You will have a great time that evening with your new friends, until finally, along with the bill for the law firm Leko & partners, the bill for the pizza arrives, and you feel exactly how a nice, big plastic question mark filled with helium has popped up above your head: on the bill Namely, "a twelve-euro pizza, two-euro table setting, half-a-euro pizza cutting per piece" will all be stopped.

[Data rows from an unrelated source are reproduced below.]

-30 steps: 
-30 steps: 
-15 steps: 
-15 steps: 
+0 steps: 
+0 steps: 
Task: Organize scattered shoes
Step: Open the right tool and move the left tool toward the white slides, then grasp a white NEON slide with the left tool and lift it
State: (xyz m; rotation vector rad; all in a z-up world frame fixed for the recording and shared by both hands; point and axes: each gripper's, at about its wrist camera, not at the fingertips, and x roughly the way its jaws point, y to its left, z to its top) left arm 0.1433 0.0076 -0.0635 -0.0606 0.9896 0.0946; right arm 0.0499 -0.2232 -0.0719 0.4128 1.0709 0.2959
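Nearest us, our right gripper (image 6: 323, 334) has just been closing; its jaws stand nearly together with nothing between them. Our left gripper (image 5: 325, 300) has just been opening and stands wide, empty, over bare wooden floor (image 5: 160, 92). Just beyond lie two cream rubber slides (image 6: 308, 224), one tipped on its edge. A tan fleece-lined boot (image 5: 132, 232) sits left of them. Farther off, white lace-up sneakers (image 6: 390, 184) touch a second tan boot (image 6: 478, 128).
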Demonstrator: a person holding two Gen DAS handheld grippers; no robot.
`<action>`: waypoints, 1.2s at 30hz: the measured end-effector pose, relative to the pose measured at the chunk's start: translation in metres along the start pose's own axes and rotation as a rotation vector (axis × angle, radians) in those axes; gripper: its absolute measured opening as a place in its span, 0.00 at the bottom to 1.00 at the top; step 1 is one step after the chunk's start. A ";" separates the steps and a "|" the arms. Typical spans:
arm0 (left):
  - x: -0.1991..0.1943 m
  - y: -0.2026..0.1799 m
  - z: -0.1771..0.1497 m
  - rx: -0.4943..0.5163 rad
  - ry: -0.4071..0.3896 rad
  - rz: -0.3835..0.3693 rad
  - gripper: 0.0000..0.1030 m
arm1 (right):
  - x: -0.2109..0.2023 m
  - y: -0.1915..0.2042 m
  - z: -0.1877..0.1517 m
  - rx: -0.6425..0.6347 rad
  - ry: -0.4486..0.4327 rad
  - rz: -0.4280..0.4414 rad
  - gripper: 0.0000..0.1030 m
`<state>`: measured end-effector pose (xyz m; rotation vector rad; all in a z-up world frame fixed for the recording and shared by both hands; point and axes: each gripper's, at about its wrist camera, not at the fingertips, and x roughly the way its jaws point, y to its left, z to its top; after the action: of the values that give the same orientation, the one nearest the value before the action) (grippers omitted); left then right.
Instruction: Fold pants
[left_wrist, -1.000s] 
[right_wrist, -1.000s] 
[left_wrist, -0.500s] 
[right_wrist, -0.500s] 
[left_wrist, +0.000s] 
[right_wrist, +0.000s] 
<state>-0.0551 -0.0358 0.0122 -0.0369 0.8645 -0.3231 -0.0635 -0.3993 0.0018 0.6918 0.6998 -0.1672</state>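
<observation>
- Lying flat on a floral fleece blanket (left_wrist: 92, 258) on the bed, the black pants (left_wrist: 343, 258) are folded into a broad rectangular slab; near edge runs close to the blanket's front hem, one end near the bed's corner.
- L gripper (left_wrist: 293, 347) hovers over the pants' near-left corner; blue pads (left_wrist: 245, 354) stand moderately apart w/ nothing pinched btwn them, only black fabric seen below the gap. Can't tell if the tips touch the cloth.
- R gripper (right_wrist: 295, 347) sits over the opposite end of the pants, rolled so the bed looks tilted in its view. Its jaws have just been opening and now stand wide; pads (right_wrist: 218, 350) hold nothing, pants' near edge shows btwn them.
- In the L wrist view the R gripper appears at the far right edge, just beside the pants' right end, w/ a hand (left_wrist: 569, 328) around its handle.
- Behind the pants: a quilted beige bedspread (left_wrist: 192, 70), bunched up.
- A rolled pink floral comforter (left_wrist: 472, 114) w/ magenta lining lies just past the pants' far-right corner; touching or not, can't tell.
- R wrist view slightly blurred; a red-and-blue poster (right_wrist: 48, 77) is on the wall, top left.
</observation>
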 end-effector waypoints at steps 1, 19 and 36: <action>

This is because that thing - screwing up the guest - is the very essence and meaning of Dalmatian hospitality. Elsewhere, maybe, I'm not saying, catering establishments are considered places for the preparation, serving and consumption of food and/or drinks, but in Dalmatia catering establishments generally serve only and exclusively to screw the guest. He's not even the only one: screwing up the guest is the basic activity of Dalmatian merchants, hoteliers, renters, concessionaires, guides, skippers, craftsmen, winemakers, olive growers and family farmers, the entire vast industry which, for lack of a better Croatian word, is called tourism.

You, of course, will not be fooled, you are already stubbornly stuck, it's not a matter of money, but of principle, and three months later your expensive legal team will triumphantly submit to the court a video from the security cameras of the vending machine club across the street from the pizzeria, which clearly shows see how you yourself set the table, cut the pizza and distribute the slices to the lawyers. And the owner of the pizzeria will simply explain that he never disputed it, and that nowhere in the menu does it say that there is a separate charge for setting the table and cutting the pizza by the pizzeria staff: it only says that "there is a charge for setting the table and cutting the pizza", and he, Your Honor, is not interested in who will set the table, nor who will cut the pizza.

“I rest my case.”

Well, you pay expensive lawyers and take them to pizza in Milno. As you can see, the person who screwed up the Dalmatian restaurateur was not born yet.

(N1/Croatia)

Bonus video:

(Opinions and views published in the "Columns" section are not necessarily the views of the "Vijesti" editorial office.)